Despite all of that, I love Labor Day for basically the same reason I love Thanksgiving and remain grudgingly fond of Memorial Day and the Fourth of July and, to a  lesser extent, Mother’s and Father’s Days. For one, they remind me to appreciate and celebrate things that I am truly grateful for. And moreover, my primary association with them has way less to do with the ostensible reasons for the holidays than it does with the way I celebrate them: by taking a day off work, getting together with friends and family, and eating some great food.

om nom nom nom nom

Like Sunday dinner, taken outside and designed for a crowd

For me, Labor Day food is less about specific dishes than a general principle—get outside and grill while you still can. And while I’m a big fan of all manner of proteins stuffed into sausage casings or mashed into patties, sometimes by September I’ve had enough of that. This is a recipe to turn to if you’ve also hit burger fatigue.

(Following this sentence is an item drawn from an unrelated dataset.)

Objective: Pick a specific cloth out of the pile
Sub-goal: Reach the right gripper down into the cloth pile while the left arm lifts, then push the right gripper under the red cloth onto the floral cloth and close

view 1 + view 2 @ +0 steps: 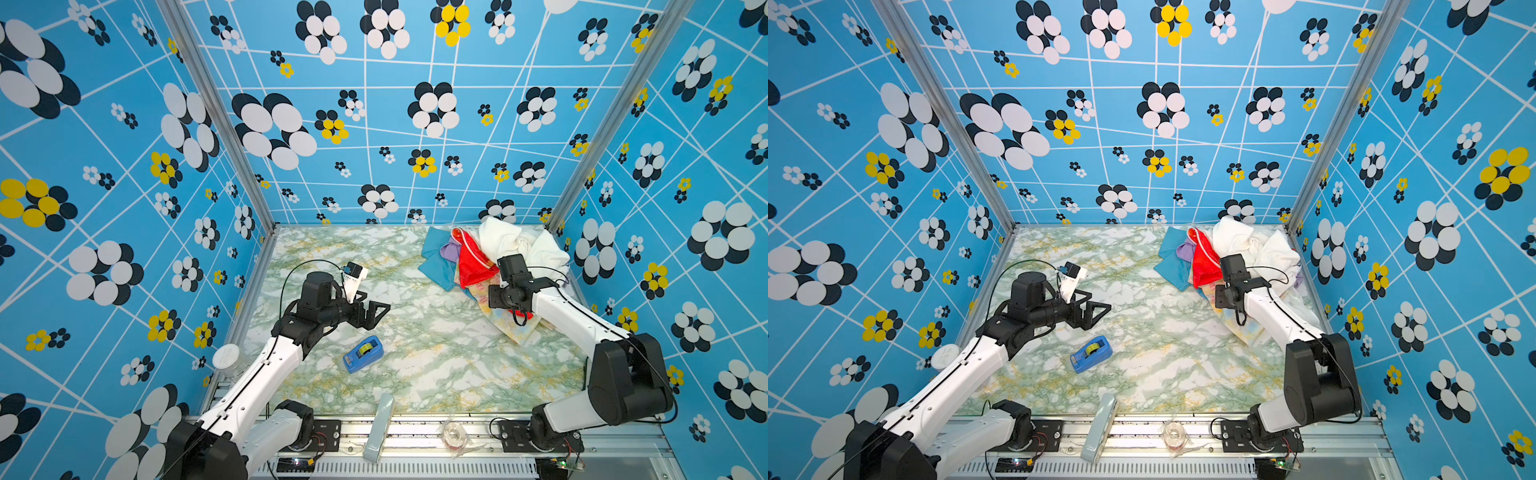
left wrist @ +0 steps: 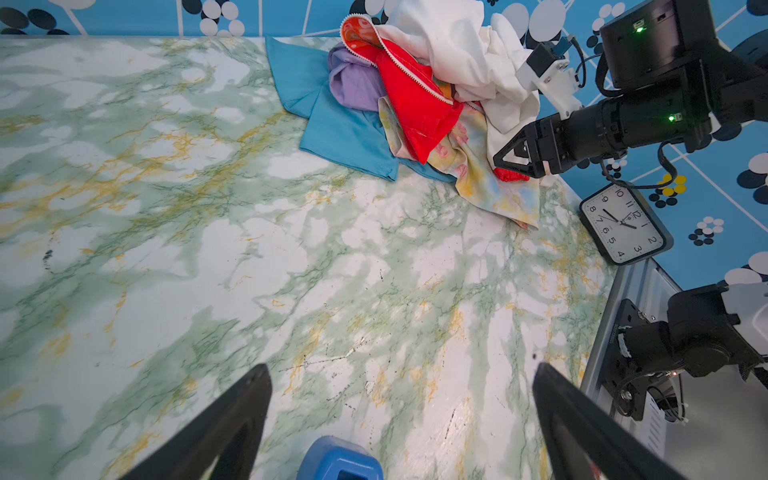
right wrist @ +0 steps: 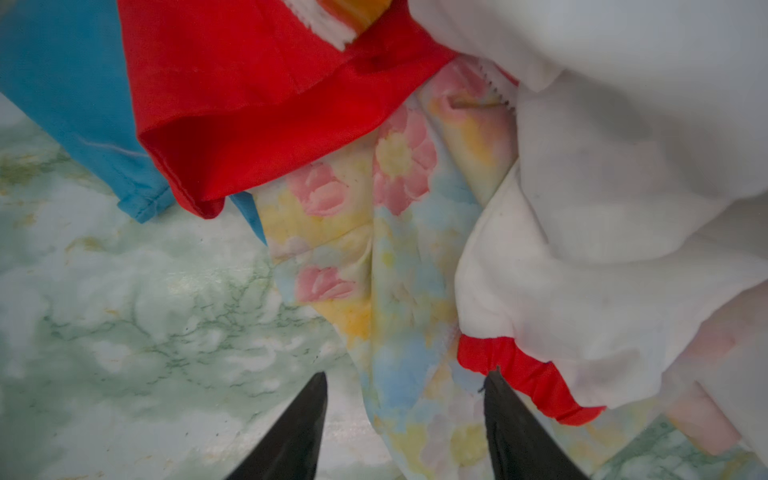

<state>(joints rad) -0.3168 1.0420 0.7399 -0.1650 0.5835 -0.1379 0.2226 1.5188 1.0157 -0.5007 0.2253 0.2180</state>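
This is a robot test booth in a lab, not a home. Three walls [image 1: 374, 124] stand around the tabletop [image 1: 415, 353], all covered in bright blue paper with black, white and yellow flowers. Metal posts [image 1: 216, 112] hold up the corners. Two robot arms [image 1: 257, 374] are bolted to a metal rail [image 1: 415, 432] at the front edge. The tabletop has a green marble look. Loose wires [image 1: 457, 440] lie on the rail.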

These drumsticks remind me of my favorite roast chicken. They’re marinated in a salty lemon and herb dressing that’s almost like a brine and then seared over the hottest part of the grill until the skin crisps and bathes the flesh in rendered chicken fat. Then, you move them to a cooler part of the grill where they slowly finish cooking, so the flesh stays almost indecently moist and succulent. Meanwhile you can roast some veggies or whatever else you like on the hot side.

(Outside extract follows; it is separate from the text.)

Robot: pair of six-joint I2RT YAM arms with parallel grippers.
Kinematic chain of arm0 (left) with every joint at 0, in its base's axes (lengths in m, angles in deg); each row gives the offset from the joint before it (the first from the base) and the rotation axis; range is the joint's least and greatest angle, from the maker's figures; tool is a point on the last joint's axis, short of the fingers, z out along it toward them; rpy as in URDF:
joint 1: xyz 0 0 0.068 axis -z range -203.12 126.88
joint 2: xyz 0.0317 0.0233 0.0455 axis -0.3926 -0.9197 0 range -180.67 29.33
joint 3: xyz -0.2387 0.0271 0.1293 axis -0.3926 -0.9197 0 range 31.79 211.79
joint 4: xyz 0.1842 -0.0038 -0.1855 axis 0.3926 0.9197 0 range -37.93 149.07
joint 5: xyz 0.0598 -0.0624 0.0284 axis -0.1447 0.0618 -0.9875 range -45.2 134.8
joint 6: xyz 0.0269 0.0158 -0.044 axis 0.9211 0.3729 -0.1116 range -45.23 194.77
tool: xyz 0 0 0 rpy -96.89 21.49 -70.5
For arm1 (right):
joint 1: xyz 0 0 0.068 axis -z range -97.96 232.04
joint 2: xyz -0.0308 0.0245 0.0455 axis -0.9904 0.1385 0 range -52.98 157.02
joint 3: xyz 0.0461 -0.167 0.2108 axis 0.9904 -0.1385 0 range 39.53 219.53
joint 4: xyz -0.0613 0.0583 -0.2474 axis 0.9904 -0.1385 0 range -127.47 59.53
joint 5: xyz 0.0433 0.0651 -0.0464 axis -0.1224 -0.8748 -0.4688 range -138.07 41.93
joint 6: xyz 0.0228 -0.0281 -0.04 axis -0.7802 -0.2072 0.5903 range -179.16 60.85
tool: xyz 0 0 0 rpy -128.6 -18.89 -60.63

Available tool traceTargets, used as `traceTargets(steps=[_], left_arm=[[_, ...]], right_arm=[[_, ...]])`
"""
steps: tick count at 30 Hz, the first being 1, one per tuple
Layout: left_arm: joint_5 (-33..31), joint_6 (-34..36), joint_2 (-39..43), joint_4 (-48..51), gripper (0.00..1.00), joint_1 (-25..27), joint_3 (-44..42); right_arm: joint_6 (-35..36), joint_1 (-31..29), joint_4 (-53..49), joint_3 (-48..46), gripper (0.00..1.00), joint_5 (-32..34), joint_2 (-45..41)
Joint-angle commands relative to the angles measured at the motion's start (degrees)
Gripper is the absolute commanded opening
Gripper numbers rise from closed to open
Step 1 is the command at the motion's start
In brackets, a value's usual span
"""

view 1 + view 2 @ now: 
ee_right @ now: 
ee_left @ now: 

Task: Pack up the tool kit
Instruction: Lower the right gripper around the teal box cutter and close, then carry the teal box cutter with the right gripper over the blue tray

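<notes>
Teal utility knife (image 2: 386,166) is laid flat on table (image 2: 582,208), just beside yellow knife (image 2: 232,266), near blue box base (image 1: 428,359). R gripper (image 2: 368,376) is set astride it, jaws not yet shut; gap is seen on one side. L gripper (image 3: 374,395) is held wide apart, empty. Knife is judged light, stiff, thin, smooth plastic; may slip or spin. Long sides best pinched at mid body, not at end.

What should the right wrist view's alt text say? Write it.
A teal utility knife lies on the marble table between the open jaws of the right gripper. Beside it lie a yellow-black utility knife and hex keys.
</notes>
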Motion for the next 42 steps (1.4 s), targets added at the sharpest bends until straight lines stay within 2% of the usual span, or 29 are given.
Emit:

Unlike roasting a whole chicken, the whole process—marinating and grilling—takes less than a hour. It’s also cheaper than roasting a whole chicken because you can often get drumsticks for as little as $1/lb, thanks largely to the national anxiety about fat. Ever since boneless, skinless chicken breasts became the protein of choice for many weight-conscious Americans, the more delicious parts have been practically free for the taking. And unlike whole roasted chickens, this recipe scales up or down effortlessly and doesn’t require any carving. You can whip this up in practically no time whether you’re just trying to get a weeknight dinner on the table or you’re cooking for the neighborhood block party, and you don’t even need silverware to eat them. If it’s the main protein you’re serving I’d estimate 2-4 drumsticks per person.

Solidarity Forever

Whatever your feelings on Unions/unions, whatever your current employment situation, and however you choose to celebrate (or not): I wish you dignity and justice in all your endeavors, the respect of anyone you work with or for, the pleasures and rewards of meaningful labor, and a good meal at the end of every day. Many of us who enjoy any of those things have unions to thank somewhere down the line. Happy Labor Day.

Recipe: Lemon & Herb Chicken Drumsticks (adapted from Epicurious)

  • lemon & herbs, post-zesting, pre-choppingone medium lemon, zest (~2 t.) and juice (~1/4 cup) 
  • 2 T. olive oil
  • 2 t. kosher salt (or 1 1/2 t. regular)
  • half a dozen grinds of pepper (~1/2 t.)
  • 2 fresh garlic cloves, minced, or 1 t. garlic powder
  • a small handful of fresh herbs (~1/4 cup) or 2 t. dried (oregano, rosemary, sage, parsley, tarragon and/or basil)
  • 12 chicken drumsticks 

1. Whisk together the lemon juice, zest, olive oil, salt, pepper, garlic, and herbs.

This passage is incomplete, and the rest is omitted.